Friday, February 10, 2012

Good week for ChiZine Publications

One of my favorite small presses, ChiZine Publications (http://chizinepub.com/) just signed a deal with Harper Collins Canada to take over its Canadian distribution, and its global digital distribution. (Diamond Book Distributors remains as the distributor for the U.S. and internationally.) Then ChiZine Publications was named "Best Horror Imprint" in Rue Morgue Magazine; then publisher Sandra Kasturi was profiled for "Women in Horror".... So they are having a pretty good week!

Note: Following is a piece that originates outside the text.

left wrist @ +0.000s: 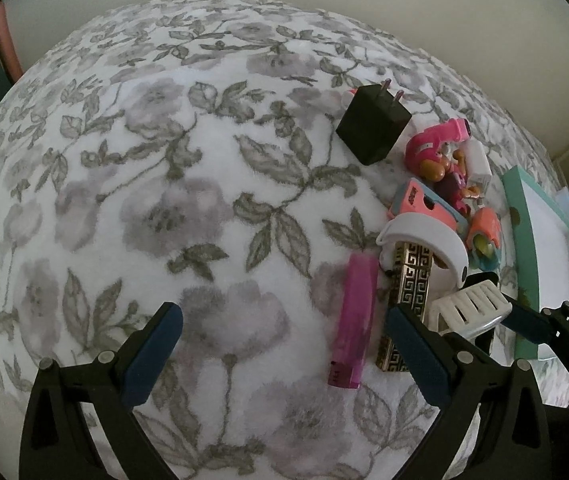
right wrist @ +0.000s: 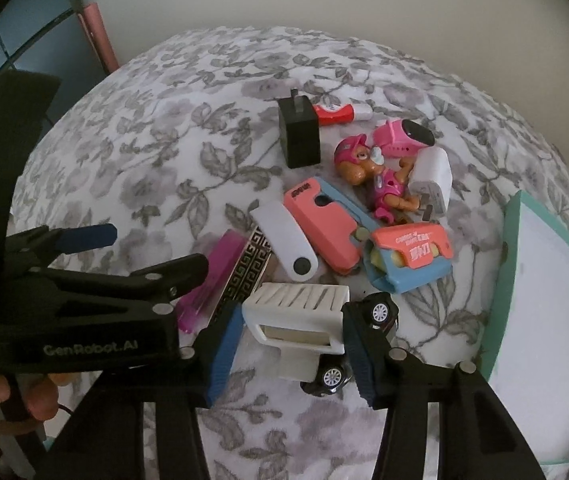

CZP is one of my favorite examples of the small presses evolving to fill the gap left by the decline of the previous publishing model. CZP has three things going for it:

(1) publishers (Sandra Kasturi and Brett Savory) who know a great book when they see it -- in contrast to the majors that have abdicated editorial choice to their marketing department's. Readers know that no matter how far out a particular title appears, if Brett and Sandra have passed on it, its got something. I am no horror fan, in fact I generally despise the genre, but I have yet to read a CZP title that I didn't like. Okay, "like" might not be quite the right word, because some of this stuff is seriously wrong but you know, brilliant. So this is an excellent example of successful branding. There are a billion titles out there and its increasingly difficult to find the good stuff. One the one hand, the big traditional publishers try to play it safe in their quest for the big sellers, and so turn out process cheese; on the other, the majority of self-published material isn't even literate. So the most interesting stuff is being published by the small presses, but their output is often uneven. But once one has identified a particular press as a trusted brand -- and CZP is the current best example of a 'never a wrong note' press -- then the press becomes the guarantor of quality that readers require.

(2) publishers who understand the new publishing model -- and Sandra and Brett have practically invented the new model. As publishers of limited edition hardcovers, they play well to the collector market, readers who want books as objects of art almost as much as for their content. Even their paperback editions are things of beauty. And using that market as their base, have slowly, carefully, thoughtfully built themselves into a significant imprint distributed by one of the big players.

(3) publishers who understand community. I think this is one of the key factors that made for their outrageous success story, and one they may not even totally consciously get themselves. I happened to be in Toronto one week when they had an event planned, so dropped in. And was instantly blown away by the community these guys had grown. They have surrounded themselves with a pool of incredibly talented writers, editors, reviewers, and readers. The sociologist in me was fascinated to watch how they turned a reading series into the best author networking opportunity I've seen in years. I watched dozens of horror's best sitting around bouncing ideas off each other, validating each others work, living the writing life. All facilitated by CZP reading series. No wonder they keep finding great new talent-- they're creating it wholesale by creating a community. CZP isn't just a press, its a bloody movement! A school! I know beyond any doubt that future literary scholars will identify this group as a major turning point not only in horror (the horror community world wide has already clued in that CZP is completely revitalizing that otherwise moribund genre) but for mainstream Canadian literature. Kasturi and editor Helen Marshall, for example, are clearly two of Canada's best poets by anybody's standards, and are slowly being recognized as such by the mainstream literary establishment. When was the last time the canlit crowd took horror seriously? When was the last time you actually thought of buying a poetry book. But I tell you, these two...! And they're just the tip of the ice berg. I wish I lived in Toronto to be part of it, or at least to be there with my notebook to document it all, but even way out here in Alberta I can see that the CZP community is becoming THE up and coming literary circle in Canada.

Remember you heard it here first folks!